_Problem requirements_.
Reading the listing below, count the lines that contain the word "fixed" and give that count alone.

[[ Stored data, beginning ]]

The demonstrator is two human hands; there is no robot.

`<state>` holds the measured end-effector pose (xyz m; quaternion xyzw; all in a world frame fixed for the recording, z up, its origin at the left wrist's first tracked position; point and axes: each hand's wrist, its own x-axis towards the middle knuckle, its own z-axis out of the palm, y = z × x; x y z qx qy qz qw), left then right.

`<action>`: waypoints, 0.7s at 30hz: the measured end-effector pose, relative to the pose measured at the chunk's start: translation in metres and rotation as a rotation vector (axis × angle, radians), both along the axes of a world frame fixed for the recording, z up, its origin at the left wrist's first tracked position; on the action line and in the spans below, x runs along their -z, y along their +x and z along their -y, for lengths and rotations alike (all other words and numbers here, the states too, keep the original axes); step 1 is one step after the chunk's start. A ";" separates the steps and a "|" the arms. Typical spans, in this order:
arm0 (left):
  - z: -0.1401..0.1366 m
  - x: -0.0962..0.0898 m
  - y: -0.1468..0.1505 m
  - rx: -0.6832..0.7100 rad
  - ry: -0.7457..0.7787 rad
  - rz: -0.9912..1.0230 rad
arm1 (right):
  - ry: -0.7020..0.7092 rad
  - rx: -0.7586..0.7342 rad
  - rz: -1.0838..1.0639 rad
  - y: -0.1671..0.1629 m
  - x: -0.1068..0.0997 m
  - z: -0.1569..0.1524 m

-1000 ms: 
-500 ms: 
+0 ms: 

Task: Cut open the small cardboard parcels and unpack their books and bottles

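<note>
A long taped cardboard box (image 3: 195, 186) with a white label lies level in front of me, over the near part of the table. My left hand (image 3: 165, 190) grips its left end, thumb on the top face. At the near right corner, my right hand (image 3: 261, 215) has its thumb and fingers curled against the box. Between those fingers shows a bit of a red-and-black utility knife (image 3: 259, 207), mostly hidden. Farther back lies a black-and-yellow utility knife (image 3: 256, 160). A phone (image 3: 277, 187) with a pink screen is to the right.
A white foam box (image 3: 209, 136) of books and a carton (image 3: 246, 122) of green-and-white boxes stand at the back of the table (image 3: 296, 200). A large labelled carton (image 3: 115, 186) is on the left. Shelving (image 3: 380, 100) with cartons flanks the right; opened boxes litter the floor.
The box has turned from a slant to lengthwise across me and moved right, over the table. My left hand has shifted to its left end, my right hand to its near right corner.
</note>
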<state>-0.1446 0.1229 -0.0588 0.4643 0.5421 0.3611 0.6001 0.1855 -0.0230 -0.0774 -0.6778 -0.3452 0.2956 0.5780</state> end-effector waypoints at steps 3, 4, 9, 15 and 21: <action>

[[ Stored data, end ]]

_Written reply_.
2